* _What to work on_
From the first line of the material below to the line containing "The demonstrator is", repeat every line exactly and add nothing.
** Opening Provided material block **
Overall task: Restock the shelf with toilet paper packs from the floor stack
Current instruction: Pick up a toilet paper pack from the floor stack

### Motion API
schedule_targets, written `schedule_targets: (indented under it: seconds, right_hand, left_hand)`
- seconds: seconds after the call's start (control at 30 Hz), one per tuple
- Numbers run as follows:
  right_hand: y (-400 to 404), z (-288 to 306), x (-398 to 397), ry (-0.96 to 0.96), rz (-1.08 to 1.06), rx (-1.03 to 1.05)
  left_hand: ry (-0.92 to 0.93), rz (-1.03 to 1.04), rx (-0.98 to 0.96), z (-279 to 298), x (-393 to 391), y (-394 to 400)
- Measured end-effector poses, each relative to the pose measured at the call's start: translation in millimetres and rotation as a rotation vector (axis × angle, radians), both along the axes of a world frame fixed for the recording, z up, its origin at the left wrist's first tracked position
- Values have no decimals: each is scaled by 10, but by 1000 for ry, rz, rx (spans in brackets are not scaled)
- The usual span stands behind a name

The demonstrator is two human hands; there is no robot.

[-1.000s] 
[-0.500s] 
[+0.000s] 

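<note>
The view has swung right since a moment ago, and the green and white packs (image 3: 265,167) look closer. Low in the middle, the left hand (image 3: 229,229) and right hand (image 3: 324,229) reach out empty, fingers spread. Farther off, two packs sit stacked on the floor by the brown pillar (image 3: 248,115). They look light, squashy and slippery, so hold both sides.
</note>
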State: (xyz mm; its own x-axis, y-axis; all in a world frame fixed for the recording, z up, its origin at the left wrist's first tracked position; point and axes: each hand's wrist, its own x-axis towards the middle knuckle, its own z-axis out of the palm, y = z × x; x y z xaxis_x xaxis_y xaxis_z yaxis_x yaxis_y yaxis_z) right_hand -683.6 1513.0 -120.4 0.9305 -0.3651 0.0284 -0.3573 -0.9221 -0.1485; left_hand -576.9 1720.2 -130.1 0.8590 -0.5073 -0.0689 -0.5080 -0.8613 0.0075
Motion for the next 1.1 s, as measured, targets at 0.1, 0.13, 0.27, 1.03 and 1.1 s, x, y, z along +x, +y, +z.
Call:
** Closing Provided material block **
* _Task response_
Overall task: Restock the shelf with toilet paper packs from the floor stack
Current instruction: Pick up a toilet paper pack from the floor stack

### Motion API
schedule_targets, written `schedule_targets: (indented under it: seconds, right_hand, left_hand)`
- seconds: seconds after the call's start (control at 30 Hz), one per tuple
- Numbers run as follows:
  right_hand: y (-400 to 404), z (-288 to 306), x (-398 to 397), ry (-0.96 to 0.96), rz (-1.08 to 1.06), rx (-1.03 to 1.05)
  left_hand: ry (-0.92 to 0.93), rz (-1.03 to 1.04), rx (-0.98 to 0.96), z (-279 to 298), x (-393 to 391), y (-394 to 400)
- Measured end-effector poses, each relative to the pose measured at the call's start: translation in millimetres and rotation as a rotation vector (axis × angle, radians), both along the axes of a world frame fixed for the recording, z up, its origin at the left wrist's first tracked position
- Values have no decimals: each is scaled by 10, but by 1000 for ry, rz, rx (spans in brackets are not scaled)
- The usual span stands behind a name

The demonstrator is two human hands; there is no robot.

Nothing further is needed for this answer.